Jimmy Carter’s May 12 opinion piece in the Washington Post should be cut out, framed and hung on the wall.
Not because it lists all the unilateral steps Israel took during the last round of abortive peace negotiations (the “14,000 new Israeli settlement units…approved, more than 3,000 Palestinians…arrested and 50…killed, provoking troubling examples of Palestinian retaliation, including the deaths of three Israelis”) even as the former president forgets to mention the 78 convicted terrorists Israel released by October, 2013. No, this is, so far, nothing unusual from Carter who, after all, used the word apartheid to describe Israel in his 2006 book.
So, what is so important in Carter’s latest opinion piece that it merits lasting attention?
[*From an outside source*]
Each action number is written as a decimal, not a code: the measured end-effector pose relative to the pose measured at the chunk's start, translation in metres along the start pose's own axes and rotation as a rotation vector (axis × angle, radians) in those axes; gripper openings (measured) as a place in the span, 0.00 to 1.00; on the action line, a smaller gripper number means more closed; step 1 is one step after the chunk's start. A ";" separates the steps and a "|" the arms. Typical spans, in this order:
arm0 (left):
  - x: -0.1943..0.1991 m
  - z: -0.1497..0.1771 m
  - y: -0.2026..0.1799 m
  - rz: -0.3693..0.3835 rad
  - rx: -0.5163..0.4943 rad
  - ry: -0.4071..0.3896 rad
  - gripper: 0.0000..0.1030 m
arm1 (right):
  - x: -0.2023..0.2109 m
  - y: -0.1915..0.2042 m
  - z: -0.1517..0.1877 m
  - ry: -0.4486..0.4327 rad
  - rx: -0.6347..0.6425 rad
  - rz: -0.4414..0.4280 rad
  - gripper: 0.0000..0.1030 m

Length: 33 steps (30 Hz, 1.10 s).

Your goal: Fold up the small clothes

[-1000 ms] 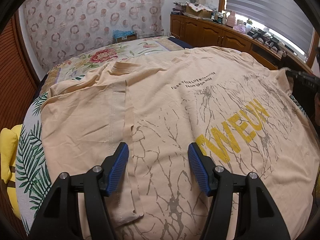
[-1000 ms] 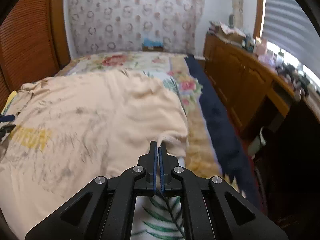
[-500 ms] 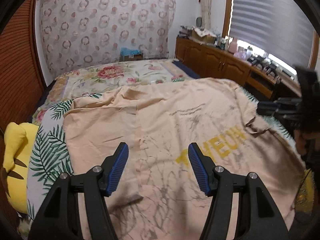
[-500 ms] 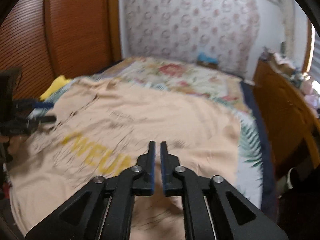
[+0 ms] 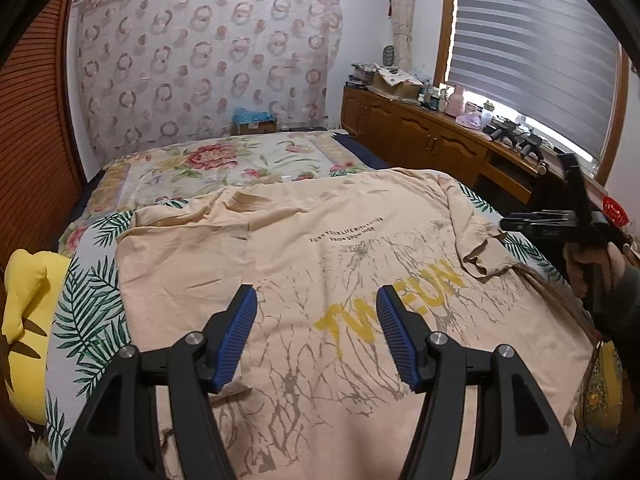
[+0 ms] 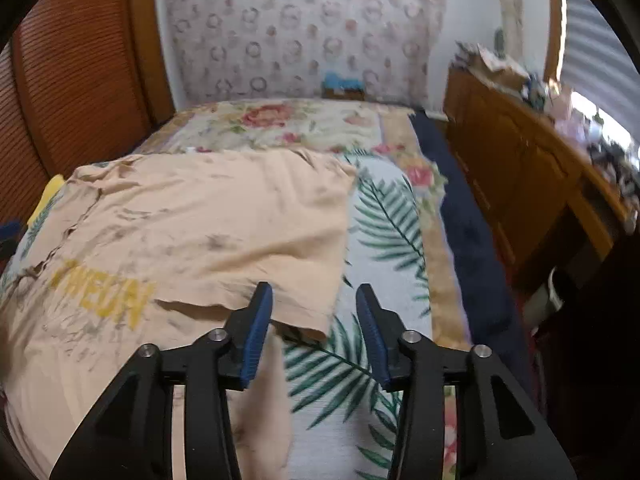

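Note:
A peach T-shirt (image 5: 320, 248) with yellow letters and a grey branch print lies spread on the bed; it also shows in the right wrist view (image 6: 192, 224). Its right sleeve (image 5: 480, 248) is folded in over the body. My left gripper (image 5: 316, 332) is open and empty, held above the shirt's lower middle. My right gripper (image 6: 314, 332) is open and empty, just above the folded sleeve's edge (image 6: 296, 320). The right gripper also shows at the right edge of the left wrist view (image 5: 560, 220).
The bed has a leaf and flower print cover (image 6: 384, 216). A yellow plush toy (image 5: 24, 312) lies at the bed's left edge. A wooden cabinet (image 5: 432, 140) with clutter on top runs along the right, under the window. A slatted wooden panel (image 6: 80, 72) stands on the left.
My right gripper was shut on the sleeve, carried it in over the shirt, then opened and let it go. My left gripper has lifted back from the shirt, staying open.

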State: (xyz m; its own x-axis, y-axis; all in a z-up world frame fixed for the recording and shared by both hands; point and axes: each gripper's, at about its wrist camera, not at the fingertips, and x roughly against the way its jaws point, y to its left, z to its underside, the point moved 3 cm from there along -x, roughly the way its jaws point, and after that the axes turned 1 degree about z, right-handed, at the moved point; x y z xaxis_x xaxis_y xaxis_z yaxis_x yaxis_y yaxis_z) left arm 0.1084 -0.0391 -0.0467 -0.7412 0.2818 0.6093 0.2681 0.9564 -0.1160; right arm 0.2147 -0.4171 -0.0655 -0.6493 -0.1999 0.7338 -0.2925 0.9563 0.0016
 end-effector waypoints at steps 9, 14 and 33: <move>0.002 0.002 -0.004 0.002 -0.003 0.003 0.60 | -0.029 0.006 0.011 0.078 0.019 0.000 0.40; 0.002 0.006 0.001 0.001 0.011 0.003 0.60 | -0.030 0.014 0.008 0.068 0.063 -0.028 0.04; 0.004 0.011 0.016 -0.020 0.043 0.011 0.60 | -0.039 0.111 -0.090 -0.063 0.276 -0.118 0.03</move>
State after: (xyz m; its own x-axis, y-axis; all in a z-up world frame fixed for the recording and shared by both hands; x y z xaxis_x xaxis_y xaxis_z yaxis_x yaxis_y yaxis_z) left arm 0.1032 -0.0217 -0.0552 -0.7396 0.2617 0.6201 0.2263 0.9644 -0.1371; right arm 0.2704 -0.2837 -0.0329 -0.6393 -0.3273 0.6959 -0.5425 0.8333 -0.1065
It’s the former president’s rationale for welcoming the unity deal between the Palestinian Authority and Hamas. Carter writes, “This reconciliation of Palestinian factions and formation of a national unity government is necessary because it would be impossible to implement any peace agreement between Israel and just one portion of the Palestinians.”
Let’s remember these words when the unity talks between the Palestinian Authority and Hamas, once again, result in an acrimonious divorce.
Therefore, when pressure is inevitably applied on Israel once more to go back to the negotiating table with the Palestinian Authority after the Palestinian unity government fails, Benjamin Netanyahu should be the first to point to Jimmy Carter’s words: “it would be impossible to implement any peace agreement between Israel and just one portion of the Palestinians.”
Thank you, Mr. Carter, for confirming what most rational people had already known: no comprehensive peace deal with the Palestinians, even in theory, is possible without an agreement to that effect from both the West Bank and Gaza.
And for the foreseeable future, Gaza, with Hamas in charge, will not be interested in living side by side with the “Zionist Entity” that the rest of the world calls Israel be it within or without a Palestinian unity government.
Be it as it may, one thing is clear: the charade will continue.